Output the material exactly, line by line.

* Material provided:
-- -- --
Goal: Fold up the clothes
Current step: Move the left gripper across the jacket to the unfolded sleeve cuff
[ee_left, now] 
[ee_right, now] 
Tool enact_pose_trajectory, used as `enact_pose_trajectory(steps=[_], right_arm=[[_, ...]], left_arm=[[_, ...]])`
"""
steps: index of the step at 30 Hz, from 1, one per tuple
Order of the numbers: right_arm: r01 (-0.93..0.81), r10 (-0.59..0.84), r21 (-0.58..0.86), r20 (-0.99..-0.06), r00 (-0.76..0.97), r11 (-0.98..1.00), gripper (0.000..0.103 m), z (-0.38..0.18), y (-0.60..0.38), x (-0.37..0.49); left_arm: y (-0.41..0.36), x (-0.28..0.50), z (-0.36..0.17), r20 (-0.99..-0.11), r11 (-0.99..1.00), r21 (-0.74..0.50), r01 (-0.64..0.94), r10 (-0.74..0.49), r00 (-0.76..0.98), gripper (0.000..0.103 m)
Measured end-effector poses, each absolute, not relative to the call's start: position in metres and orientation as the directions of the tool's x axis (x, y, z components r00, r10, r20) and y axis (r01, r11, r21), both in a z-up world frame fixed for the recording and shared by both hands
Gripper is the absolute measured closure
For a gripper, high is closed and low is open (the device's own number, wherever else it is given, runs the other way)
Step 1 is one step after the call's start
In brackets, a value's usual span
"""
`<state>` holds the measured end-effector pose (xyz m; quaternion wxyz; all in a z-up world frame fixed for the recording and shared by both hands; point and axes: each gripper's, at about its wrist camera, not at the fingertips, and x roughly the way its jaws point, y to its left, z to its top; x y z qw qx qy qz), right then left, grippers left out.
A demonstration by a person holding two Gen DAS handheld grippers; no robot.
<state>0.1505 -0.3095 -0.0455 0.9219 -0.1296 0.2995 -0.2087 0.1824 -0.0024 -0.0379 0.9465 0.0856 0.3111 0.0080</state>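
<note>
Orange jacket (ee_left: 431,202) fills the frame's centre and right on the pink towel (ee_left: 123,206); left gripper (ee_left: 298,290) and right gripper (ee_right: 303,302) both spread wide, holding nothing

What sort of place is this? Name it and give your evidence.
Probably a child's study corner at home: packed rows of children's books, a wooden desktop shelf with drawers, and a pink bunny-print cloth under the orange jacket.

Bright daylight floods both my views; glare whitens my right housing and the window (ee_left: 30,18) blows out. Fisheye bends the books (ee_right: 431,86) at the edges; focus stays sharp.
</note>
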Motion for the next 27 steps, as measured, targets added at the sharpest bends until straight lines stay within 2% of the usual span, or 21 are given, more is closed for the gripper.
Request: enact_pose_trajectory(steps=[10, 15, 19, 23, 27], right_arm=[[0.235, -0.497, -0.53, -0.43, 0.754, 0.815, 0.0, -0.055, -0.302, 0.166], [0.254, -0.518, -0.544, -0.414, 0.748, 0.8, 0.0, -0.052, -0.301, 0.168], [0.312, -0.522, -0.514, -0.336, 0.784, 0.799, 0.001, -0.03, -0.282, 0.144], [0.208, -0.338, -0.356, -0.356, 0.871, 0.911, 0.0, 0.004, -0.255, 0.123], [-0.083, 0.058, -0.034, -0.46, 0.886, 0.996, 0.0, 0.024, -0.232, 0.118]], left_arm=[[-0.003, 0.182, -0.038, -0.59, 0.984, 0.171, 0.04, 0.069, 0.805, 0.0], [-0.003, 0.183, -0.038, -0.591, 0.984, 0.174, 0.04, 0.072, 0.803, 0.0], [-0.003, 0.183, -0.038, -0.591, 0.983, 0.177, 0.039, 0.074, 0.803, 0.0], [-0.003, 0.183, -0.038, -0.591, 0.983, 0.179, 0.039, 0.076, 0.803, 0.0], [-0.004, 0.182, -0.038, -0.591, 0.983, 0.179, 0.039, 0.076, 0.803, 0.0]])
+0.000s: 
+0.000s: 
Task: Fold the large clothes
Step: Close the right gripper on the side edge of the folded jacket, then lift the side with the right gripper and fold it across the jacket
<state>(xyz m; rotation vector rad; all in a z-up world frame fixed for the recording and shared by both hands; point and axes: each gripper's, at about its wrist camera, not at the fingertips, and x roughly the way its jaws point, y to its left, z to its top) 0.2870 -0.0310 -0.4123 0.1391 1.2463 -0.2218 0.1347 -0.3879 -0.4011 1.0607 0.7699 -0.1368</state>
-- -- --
* Exercise result:
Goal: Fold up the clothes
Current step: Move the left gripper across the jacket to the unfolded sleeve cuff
[ee_left, now] 
[ee_right, now] 
Tool enact_pose_trajectory, used as `enact_pose_trajectory(steps=[_], right_arm=[[_, ...]], left_arm=[[_, ...]])`
"""
steps: index of the step at 30 Hz, from 1, one per tuple
Order of the numbers: right_arm: r01 (-0.93..0.81), r10 (-0.59..0.84), r21 (-0.58..0.86), r20 (-0.99..-0.06), r00 (-0.76..0.97), r11 (-0.98..1.00), gripper (0.000..0.103 m), z (-0.38..0.18), y (-0.60..0.38), x (-0.37..0.49); left_arm: y (-0.41..0.36), x (-0.28..0.50), z (-0.36..0.17), r20 (-0.99..-0.11), r11 (-0.99..1.00), r21 (-0.74..0.50), r01 (-0.64..0.94), r10 (-0.74..0.49), r00 (-0.76..0.98), gripper (0.000..0.103 m)
Measured end-effector poses, each absolute, not relative to the call's start: position in metres and orientation as the directions of the tool's x axis (x, y, z components r00, r10, r20) and y axis (r01, r11, r21), both in a z-up world frame fixed for the recording and shared by both hands
Gripper is the absolute measured closure
For a gripper, high is closed and low is open (the device's own number, wherever else it is given, runs the other way)
Step 1 is one step after the call's start
In brackets, a value's usual span
"""
`<state>` holds the measured end-effector pose (xyz m; quaternion wxyz; all in a z-up world frame fixed for the recording and shared by both hands; point and axes: each gripper's, at about its wrist camera, not at the fingertips, and x roughly the way its jaws point, y to its left, z to its top; x y z qw qx qy qz), right then left, grippers left out.
A demonstration by a person holding two Gen DAS handheld grippers; no robot.
<state>0.1505 -0.3095 -0.0455 0.9219 -0.1296 0.2995 -0.2087 0.1824 -0.0024 -0.0379 0.9465 0.0856 0.3111 0.0080</state>
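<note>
Orange jacket (ee_left: 431,202) fills the frame's centre and right on the pink towel (ee_left: 123,206); left gripper (ee_left: 298,290) and right gripper (ee_right: 303,302) both spread wide, holding nothing

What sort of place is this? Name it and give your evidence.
Probably a child's study corner at home: packed rows of children's books, a wooden desktop shelf with drawers, and a pink bunny-print cloth under the orange jacket.

Bright daylight floods both my views; glare whitens my right housing and the window (ee_left: 30,18) blows out. Fisheye bends the books (ee_right: 431,86) at the edges; focus stays sharp.
</note>
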Motion for the next 27 steps, as measured, targets added at the sharpest bends until straight lines stay within 2% of the usual span, or 21 are given, more is closed for the gripper.
Request: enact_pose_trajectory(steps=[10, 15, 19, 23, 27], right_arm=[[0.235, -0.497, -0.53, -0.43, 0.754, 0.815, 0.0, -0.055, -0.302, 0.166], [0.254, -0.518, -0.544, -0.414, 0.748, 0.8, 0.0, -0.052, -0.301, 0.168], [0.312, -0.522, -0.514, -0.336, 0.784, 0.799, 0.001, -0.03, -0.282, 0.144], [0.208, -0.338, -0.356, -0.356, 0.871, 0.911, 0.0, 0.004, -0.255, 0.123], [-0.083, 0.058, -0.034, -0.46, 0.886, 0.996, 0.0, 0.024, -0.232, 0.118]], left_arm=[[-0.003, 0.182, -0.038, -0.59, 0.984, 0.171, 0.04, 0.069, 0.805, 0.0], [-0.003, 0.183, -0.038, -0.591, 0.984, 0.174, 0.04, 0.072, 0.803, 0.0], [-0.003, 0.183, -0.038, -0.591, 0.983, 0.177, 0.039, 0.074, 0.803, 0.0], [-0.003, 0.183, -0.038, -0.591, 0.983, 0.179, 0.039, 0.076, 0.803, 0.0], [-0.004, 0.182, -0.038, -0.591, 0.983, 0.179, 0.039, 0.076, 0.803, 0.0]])
+0.000s: 
+0.000s: 
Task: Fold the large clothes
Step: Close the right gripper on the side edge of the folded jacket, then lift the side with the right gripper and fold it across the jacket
<state>(xyz m; rotation vector rad; all in a z-up world frame fixed for the recording and shared by both hands; point and axes: each gripper's, at about its wrist camera, not at the fingertips, and x roughly the way its jaws point, y to its left, z to its top) 0.2870 -0.0310 -0.4123 0.1391 1.2463 -0.2218 0.1347 -0.3879 -0.4011 1.0607 0.7699 -0.1368</state>

The exercise was answered in full.